Eric Lippert's comments in this question have left me thoroughly confused. What is the difference between casting and conversion in C#?
13 Answers
I believe what Eric is trying to say is:
Casting is a term describing syntax (hence the Syntactic meaning).
Conversion is a term describing what actions are actually taken behind the scenes (and thus the Semantic meaning).
A cast-expression is used to convert explicitly an expression to a given type.
And
A cast-expression of the form (T)E, where T is a type and E is a unary-expression, performs an explicit conversion (§13.2) of the value of E to type T.
Seems to back that up by saying that a cast operator in the syntax performs an explicit conversion.
I am reminded of the anecdote told by Richard Feynman where he is attending a philosophy class and the professor askes him "Feynman, you're a physicist, in your opinion is an electron an 'essential object'?" So Feynman asks the clarifying question "is a brick an essential object?" to the class.
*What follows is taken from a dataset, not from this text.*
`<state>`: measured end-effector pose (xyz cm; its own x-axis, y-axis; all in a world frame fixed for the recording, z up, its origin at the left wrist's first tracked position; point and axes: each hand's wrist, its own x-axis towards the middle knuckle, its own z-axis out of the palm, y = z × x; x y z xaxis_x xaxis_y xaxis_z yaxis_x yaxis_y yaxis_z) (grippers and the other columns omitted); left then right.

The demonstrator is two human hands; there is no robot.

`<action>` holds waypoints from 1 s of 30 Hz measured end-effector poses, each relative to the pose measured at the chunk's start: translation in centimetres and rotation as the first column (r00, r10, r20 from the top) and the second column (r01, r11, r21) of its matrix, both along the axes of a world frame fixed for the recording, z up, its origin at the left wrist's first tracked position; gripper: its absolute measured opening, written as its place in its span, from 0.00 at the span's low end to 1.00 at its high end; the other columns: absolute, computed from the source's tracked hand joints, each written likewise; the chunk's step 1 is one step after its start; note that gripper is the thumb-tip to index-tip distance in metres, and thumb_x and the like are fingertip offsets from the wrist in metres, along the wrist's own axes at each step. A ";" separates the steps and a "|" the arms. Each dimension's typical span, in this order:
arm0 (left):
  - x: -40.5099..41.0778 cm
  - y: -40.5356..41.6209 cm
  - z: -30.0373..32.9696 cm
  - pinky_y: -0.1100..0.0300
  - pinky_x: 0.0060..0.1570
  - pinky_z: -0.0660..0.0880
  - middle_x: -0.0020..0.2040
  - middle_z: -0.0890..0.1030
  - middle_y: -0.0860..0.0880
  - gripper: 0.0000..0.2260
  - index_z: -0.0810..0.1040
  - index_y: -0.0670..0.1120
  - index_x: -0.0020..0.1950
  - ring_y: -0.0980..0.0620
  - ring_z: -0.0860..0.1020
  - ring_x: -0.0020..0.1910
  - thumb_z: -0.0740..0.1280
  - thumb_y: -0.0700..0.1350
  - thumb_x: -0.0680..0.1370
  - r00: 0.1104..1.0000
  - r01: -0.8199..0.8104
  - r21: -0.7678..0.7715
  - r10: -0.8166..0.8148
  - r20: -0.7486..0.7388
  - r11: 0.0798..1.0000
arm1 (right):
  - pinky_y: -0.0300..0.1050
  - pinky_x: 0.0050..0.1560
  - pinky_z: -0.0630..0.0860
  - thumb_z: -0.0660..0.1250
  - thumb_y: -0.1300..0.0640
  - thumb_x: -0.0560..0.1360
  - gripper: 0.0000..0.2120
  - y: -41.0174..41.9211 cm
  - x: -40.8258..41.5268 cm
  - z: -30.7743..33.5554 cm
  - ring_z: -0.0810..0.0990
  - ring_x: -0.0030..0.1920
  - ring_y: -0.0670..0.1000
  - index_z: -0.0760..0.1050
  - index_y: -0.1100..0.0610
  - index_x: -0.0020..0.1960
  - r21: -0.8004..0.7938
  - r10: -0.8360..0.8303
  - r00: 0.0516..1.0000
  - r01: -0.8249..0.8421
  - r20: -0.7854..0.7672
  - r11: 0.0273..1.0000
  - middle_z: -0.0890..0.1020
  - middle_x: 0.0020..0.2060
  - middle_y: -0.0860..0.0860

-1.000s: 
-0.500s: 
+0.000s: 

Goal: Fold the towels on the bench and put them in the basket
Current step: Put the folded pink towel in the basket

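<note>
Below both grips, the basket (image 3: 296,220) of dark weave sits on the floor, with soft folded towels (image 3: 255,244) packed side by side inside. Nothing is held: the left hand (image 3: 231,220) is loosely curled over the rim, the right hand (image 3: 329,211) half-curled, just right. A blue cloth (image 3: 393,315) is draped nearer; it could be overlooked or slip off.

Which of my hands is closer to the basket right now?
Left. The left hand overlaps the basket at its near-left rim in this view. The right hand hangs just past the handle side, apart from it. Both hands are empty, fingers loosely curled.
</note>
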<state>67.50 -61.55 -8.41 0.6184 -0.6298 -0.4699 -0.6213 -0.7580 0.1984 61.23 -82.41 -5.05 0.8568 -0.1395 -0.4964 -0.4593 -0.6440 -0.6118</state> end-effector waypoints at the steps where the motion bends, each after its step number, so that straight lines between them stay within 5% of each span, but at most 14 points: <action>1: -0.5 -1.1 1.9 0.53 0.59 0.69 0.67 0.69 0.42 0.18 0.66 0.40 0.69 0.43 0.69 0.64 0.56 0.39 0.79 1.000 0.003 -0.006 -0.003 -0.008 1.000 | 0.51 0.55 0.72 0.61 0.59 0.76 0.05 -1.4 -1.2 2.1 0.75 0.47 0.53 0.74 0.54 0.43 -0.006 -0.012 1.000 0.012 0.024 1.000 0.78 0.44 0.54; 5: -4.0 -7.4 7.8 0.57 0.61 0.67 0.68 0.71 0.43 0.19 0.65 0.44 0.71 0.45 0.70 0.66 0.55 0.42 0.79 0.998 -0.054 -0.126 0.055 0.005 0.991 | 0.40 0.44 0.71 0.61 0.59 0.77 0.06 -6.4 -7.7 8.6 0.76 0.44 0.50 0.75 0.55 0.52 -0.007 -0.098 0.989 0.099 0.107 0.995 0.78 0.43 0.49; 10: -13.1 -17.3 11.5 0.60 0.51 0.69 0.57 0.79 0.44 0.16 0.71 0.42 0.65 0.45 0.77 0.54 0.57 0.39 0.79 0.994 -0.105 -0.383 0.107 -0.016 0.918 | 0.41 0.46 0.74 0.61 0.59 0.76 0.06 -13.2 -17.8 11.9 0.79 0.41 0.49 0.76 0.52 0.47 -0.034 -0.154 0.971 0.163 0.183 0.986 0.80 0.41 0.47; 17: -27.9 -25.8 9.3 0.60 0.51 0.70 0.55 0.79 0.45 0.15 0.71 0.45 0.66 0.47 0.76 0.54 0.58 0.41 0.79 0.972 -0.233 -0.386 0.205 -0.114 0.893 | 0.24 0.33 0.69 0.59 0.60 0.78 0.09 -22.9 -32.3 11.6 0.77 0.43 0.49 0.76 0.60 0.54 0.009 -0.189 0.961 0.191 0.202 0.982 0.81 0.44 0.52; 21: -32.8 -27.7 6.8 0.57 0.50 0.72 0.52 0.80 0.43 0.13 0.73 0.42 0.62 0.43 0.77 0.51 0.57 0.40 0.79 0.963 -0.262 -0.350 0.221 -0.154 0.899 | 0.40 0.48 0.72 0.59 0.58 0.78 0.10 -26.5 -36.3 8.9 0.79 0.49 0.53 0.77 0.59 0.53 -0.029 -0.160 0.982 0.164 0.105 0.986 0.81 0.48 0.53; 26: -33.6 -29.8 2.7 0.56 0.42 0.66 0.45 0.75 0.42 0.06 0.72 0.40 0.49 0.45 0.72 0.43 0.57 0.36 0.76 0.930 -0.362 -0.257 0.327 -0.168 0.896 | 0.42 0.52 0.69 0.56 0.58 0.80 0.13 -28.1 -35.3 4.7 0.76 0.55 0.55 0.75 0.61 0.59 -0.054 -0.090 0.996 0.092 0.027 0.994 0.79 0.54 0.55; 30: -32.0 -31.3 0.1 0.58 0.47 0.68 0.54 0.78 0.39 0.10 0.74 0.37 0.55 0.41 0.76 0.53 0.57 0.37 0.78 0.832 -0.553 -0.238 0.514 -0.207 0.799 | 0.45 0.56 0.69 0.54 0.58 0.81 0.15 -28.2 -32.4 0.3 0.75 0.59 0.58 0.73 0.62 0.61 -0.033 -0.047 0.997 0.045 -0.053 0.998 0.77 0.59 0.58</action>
Every student has a different answer to that question. They say that the fundamental abstract notion of "brickness" is the essential object. No, one specific, unique brick is the essential object. No, the parts of the brick you can empirically observe is the essential object. And so on.
Which is of course not to answer your question.
I'm not going to go through all these dozen answers and debate with their authors about what I really meant. I'll write a blog article on the subject in a few weeks and we'll see if that throws any light on the matter.
How about an analogy though, a la Feynman. You wish to bake a loaf of banana bread Saturday morning (as I do almost every Saturday morning.) So you consult The Joy of Cooking, and it says "blah blah blah... In another bowl, whisk together the dry ingredients. ..."
Clearly there is a strong relationship between that instruction and your actions tomorrow morning, but equally clearly it would be a mistake to conflate the instruction with the action. The instruction consists of text. It has a location, on a particular page. It has punctuation. Were you to be in the kitchen whisking together flour and baking soda, and someone asked "what's your punctuation right now?", you'd probably think it was an odd question. The action is related to the instruction, but the textual properties of the instruction are not properties of the action.
A cast is not a conversion in the same way that a recipe is not the act of baking a cake. A recipe is text which describes an action, which you can then perform. A cast operator is text which describes an action - a conversion - which the runtime can then perform.
From the C# Spec 14.6.6:
A cast-expression is used to convert explicitly an expression to a given type.
...
A cast-expression of the form (T)E, where T is a type and E is a unary-expression, performs an explicit conversion (§13.2) of the value of E to type T.
So casting is a syntactic construct used to instruct the compiler to invoke explicit conversions.
From the C# Spec §13:
A conversion enables an expression of one type to be treated as another type. Conversions can be implicit or explicit, and this determines whether an explicit cast is required. [Example: For instance, the conversion from type int to type long is implicit, so expressions of type int can implicitly be treated as type long. The opposite conversion, from type long to type int, is explicit, so an explicit cast is required.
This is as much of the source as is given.